You could buy $910,000 of the 2023 bond today, wait two months and get the full $1M for a neat 11% return in sixty days. If the bet goes wrong though, the bonds fall to about 30 cents and you lose 67%. The payoffs are asymmetric, which may explain why the 2023 notes refuse to ‘pull to par’ and sell for 100 cents on the dollar. I think markets are once again mispricing short-run default risk and that this trade is free money, but we’ll find out in sixty days.4
In the medium-to-long run, El Salvador is in trouble. It may have wiped out $433M of the $800M of the Eurobond that was due in 2025 with the debt buyback, but the macroeconomy remains very fragile. Remittances are 20%+ of GDP and the lifeblood of the economy. Well, they’re falling for the first time since the pandemic. Meanwhile, the government has not signaled any commitment to get the unsustainable budget deficit under control.
Regardless of whether they default on the sovereign debt in 2025 or before or never, El Salvador will have to start defaulting on someone or something soon. Will it be pensioners, doctors, teachers, civil servants, public investment or something else? I don’t know. But the government will start running short of cash after the big debt maturity this January.
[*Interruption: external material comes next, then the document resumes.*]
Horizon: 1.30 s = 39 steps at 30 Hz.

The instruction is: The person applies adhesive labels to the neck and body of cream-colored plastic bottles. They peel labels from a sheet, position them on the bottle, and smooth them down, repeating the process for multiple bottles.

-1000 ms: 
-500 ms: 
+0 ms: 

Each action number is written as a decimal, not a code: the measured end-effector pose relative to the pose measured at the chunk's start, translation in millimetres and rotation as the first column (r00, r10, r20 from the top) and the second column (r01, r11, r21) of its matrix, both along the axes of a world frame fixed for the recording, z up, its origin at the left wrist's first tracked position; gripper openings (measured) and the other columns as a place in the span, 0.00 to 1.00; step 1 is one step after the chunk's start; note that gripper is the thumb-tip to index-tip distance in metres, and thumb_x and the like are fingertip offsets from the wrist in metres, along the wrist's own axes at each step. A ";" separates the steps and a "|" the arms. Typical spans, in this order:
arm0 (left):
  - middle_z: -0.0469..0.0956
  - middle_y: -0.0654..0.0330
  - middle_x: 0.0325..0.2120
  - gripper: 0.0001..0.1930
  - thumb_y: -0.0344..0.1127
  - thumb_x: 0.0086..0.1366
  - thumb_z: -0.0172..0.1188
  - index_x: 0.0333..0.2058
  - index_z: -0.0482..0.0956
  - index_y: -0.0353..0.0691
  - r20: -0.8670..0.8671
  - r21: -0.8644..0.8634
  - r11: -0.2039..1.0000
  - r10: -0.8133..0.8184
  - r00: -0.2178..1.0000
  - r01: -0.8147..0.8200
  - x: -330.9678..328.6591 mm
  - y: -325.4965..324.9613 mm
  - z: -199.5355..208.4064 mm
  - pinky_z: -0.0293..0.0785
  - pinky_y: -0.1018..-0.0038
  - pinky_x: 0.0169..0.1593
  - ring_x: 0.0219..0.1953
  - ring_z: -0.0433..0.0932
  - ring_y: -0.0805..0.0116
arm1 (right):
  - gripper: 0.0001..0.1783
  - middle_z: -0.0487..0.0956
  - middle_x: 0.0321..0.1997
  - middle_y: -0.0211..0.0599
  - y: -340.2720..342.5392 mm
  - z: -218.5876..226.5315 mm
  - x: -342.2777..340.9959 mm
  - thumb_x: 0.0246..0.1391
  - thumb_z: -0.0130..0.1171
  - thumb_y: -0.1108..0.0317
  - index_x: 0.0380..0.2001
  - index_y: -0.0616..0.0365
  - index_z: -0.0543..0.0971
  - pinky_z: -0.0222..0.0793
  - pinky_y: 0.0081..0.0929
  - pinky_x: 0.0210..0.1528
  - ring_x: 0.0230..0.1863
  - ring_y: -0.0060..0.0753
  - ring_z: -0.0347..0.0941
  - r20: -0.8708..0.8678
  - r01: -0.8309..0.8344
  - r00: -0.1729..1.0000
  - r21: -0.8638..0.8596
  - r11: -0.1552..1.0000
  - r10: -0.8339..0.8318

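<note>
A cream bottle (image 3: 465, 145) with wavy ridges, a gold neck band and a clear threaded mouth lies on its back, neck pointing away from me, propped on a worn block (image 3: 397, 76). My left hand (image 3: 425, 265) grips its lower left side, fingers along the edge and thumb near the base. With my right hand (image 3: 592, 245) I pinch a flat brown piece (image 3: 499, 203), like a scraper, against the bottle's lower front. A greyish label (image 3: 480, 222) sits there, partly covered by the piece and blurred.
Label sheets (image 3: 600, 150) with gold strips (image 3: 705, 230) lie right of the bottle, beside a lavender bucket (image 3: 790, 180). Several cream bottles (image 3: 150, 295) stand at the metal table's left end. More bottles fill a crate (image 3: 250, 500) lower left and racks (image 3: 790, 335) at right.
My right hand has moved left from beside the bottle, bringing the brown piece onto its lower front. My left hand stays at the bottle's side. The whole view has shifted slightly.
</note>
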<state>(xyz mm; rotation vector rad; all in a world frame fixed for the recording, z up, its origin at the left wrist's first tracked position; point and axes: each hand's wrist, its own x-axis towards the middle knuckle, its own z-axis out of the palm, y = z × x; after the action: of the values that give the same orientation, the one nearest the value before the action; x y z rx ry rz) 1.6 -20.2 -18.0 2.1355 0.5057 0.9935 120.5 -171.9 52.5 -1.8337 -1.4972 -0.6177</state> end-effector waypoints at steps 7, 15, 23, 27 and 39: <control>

Bitcoin paradise will face tough choices…
The law contains more than that. It also create registries for digital service providers, issuers and certifiers to more or less license and control who is offering what digital services / assets. It also says crypto assets are not securities and outlines a few types of crimes like market manipulation. Etc.
Technically there are only $667M outstanding after the buyback.
This is a risk-neutral probability. The implied physical probability is likely lower due to investor risk aversion.
This is not investment or financial advice. It never is.